[Task details]: Starting with the line containing "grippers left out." and going on through the line containing "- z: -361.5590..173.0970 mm", return the lines of the data below exactly, and only those.
........
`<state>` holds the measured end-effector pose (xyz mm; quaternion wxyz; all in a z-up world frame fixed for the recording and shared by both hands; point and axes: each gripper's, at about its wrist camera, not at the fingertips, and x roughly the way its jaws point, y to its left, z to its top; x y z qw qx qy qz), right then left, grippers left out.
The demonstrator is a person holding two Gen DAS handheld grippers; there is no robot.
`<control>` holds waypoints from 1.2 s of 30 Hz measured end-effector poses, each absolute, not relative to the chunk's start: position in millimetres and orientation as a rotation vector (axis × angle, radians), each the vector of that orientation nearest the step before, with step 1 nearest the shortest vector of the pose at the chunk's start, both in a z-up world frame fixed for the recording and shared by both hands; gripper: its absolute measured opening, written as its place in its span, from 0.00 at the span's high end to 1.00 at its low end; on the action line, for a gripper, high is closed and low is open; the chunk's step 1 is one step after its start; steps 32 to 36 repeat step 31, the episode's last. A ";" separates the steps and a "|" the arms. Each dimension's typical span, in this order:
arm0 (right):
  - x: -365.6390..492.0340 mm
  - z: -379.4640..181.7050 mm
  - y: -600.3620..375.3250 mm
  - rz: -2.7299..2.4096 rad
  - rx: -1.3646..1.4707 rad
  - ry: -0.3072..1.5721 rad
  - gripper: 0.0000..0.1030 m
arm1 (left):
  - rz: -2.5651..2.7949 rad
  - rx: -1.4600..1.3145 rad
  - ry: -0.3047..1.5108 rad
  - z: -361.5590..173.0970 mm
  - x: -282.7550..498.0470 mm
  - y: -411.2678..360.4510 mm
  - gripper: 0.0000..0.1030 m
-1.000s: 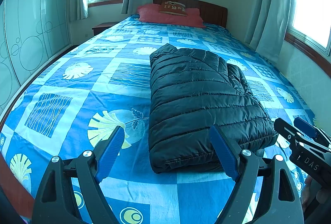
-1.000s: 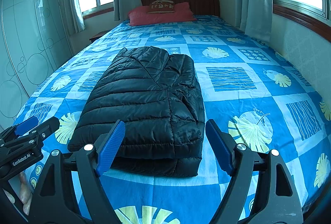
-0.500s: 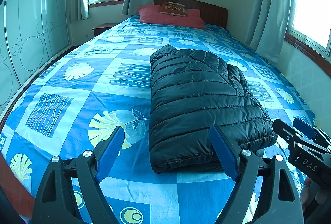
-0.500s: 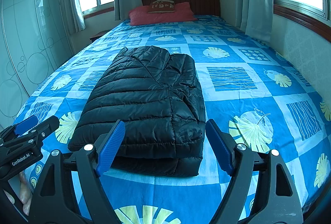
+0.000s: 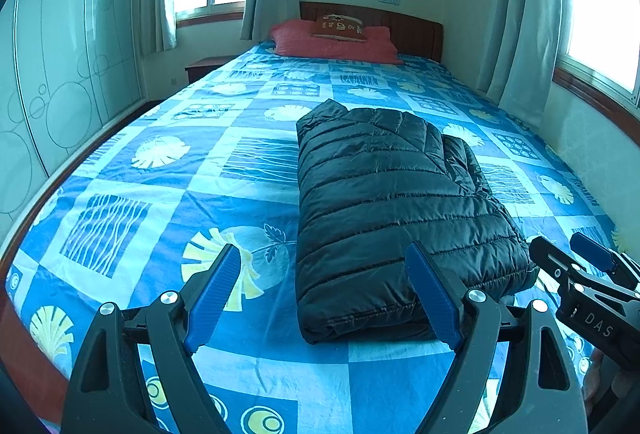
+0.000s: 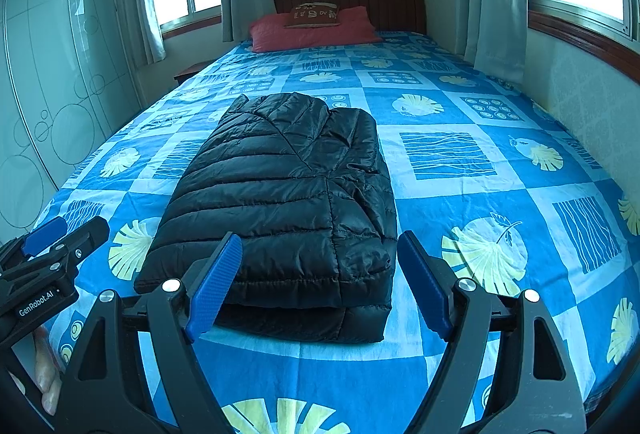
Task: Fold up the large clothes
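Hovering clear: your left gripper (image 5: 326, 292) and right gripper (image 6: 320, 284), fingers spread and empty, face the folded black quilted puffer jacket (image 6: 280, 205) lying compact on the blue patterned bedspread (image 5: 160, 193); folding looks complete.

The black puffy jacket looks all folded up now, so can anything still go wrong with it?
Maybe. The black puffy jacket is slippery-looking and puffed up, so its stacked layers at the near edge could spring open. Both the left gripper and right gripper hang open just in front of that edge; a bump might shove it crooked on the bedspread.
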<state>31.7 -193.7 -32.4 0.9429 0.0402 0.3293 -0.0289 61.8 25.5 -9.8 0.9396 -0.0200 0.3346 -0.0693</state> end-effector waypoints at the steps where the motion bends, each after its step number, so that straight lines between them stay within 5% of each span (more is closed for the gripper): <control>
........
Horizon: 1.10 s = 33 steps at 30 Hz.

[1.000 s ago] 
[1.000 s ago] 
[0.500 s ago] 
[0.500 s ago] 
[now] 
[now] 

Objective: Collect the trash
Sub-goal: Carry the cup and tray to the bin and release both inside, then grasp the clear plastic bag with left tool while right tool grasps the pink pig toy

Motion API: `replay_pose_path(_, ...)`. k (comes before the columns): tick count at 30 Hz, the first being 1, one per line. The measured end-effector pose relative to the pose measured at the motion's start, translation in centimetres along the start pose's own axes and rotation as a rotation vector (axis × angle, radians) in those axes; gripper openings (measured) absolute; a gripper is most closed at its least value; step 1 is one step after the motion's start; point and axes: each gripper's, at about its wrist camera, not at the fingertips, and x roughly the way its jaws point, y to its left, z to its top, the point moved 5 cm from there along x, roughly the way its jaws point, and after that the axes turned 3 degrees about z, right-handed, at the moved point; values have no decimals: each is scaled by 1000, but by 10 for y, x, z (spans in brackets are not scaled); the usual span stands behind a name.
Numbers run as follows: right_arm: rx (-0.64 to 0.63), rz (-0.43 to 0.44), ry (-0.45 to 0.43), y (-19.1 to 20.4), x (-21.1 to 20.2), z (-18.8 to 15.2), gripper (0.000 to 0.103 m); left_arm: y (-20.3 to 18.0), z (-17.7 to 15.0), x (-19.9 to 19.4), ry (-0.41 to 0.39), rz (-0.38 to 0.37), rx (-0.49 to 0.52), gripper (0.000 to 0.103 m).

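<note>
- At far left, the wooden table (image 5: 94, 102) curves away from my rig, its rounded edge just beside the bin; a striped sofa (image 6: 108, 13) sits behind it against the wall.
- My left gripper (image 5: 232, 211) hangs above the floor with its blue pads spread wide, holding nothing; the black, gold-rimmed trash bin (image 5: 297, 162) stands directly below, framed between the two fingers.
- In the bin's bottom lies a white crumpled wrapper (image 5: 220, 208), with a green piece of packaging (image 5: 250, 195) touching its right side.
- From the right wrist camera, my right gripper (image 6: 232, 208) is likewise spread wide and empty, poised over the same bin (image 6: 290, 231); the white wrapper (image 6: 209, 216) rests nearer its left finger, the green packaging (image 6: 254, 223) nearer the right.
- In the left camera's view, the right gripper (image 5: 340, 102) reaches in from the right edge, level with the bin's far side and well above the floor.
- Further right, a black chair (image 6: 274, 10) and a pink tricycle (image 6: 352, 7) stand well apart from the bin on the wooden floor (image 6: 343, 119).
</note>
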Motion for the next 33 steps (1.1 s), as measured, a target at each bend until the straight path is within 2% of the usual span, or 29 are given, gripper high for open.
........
[Solution for this problem]:
`<state>` holds the measured end-effector pose (xyz mm; quaternion wxyz; all in a z-up world frame fixed for the recording and shared by both hands; point and axes: each gripper's, at about its wrist camera, not at the fingertips, and x roughly the way its jaws point, y to its left, z to its top; x y z qw qx qy qz), right then left, grippers left out.
The demonstrator is a person holding two Gen DAS handheld grippers; there is no robot.
`<control>` holds waypoints from 1.2 s of 30 Hz measured end-effector poses, each absolute, not relative to the chunk's start: position in millimetres and orientation as a rotation vector (axis × angle, radians), each the vector of that orientation nearest the step before, with step 1 nearest the shortest vector of the pose at the chunk's start, both in a z-up world frame fixed for the recording and shared by both hands; gripper: its absolute measured opening, written as its place in its span, from 0.00 at the span's high end to 1.00 at its low end; on the action line, for a gripper, high is closed and low is open; the chunk's step 1 is one step after its start; steps 32 to 36 repeat step 31, the episode's last. A ";" separates the steps and a "|" the arms. Each dimension's typical span, in this order:
arm0 (right):
  - x: -365.6390..492.0340 mm
  - z: -379.4640..181.7050 mm
  - y: -600.3620..375.3250 mm
  - rz: -2.7299..2.4096 rad
  - rx: -1.3646..1.4707 rad
  - ry: -0.3072..1.5721 rad
  - gripper: 0.0000..0.1030 m
arm1 (left):
  - rz: -2.5651..2.7949 rad
  - rx: -1.4600..1.3145 rad
  - ry: -0.3047..1.5108 rad
  - z: -361.5590..173.0970 mm

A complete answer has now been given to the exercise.